L'éolienne du futur produira 10 à 15 MW et son rotor dépassera 170 mètres. La taille constitue un vrai défi technologique : contrairement aux turbines à gaz, il n'y a pas de problème lié aux hautes températures ou aux hautes vitesses, mais il faut travailler sur les structures (pale, ligne d'arbre, tour, fondations) et sur l'électronique (contrôle des machines, anticipation des variations du vent, électronique de puissance pour l'intégration au réseau, prévision de la production). Il faut se souvenir que l'investissement initial représente 80 % du coût de l'électricité éolienne : chaque baisse des coûts se répercutera dans le prix de l'énergie produite.

Quand l'on compare les coûts de production des différentes sources d'électricité, on constate que l'éolien terrestre est compétitif, même s'il y faut des ressources naturelles : il n'est pas question d'implanter des éoliennes partout. Sur l'éolien marin, il y a encore des progrès à faire : M. Chevet espérait un prix de 150 à 180 euros par mégawatheure, j'espère qu'il aura de bonnes surprises en janvier.

Alstom produit aussi de l'électricité solaire thermique : nous avons investi dans les tours solaires, où des miroirs reflètent des rayons dans une chaudière, transformant l'eau en vapeur, celle-ci actionnant une turbine qui produit de l'électricité. Mais en France les conditions ne sont pas favorables. Quant au solaire photovoltaïque, ses coûts de production sont en baisse constante.

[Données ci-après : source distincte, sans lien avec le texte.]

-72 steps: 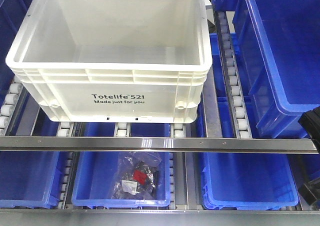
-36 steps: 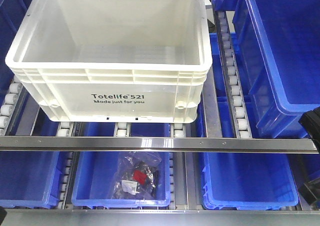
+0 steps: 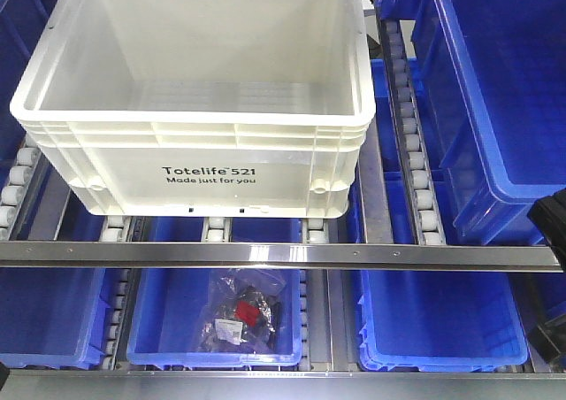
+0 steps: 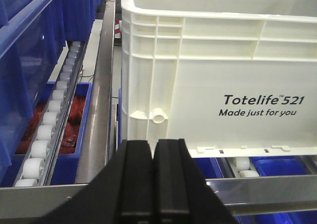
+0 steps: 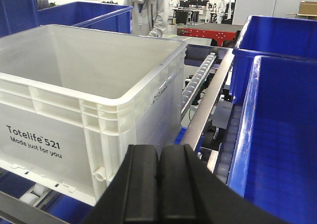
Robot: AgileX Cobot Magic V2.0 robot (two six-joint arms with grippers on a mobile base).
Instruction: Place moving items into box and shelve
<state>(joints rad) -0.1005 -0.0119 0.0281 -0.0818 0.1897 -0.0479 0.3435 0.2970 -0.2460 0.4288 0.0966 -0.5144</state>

Il faut d'ailleurs tenir compte des variations de coûts : si le cours du combustible d'une centrale classique peut évoluer, dans le domaine des énergies renouvelables les variations sont maîtrisables et connues pour toute la durée de vie d'une centrale. L'éolien est techniquement et économiquement crédible, au sein d'un mix respectueux de l'environnement.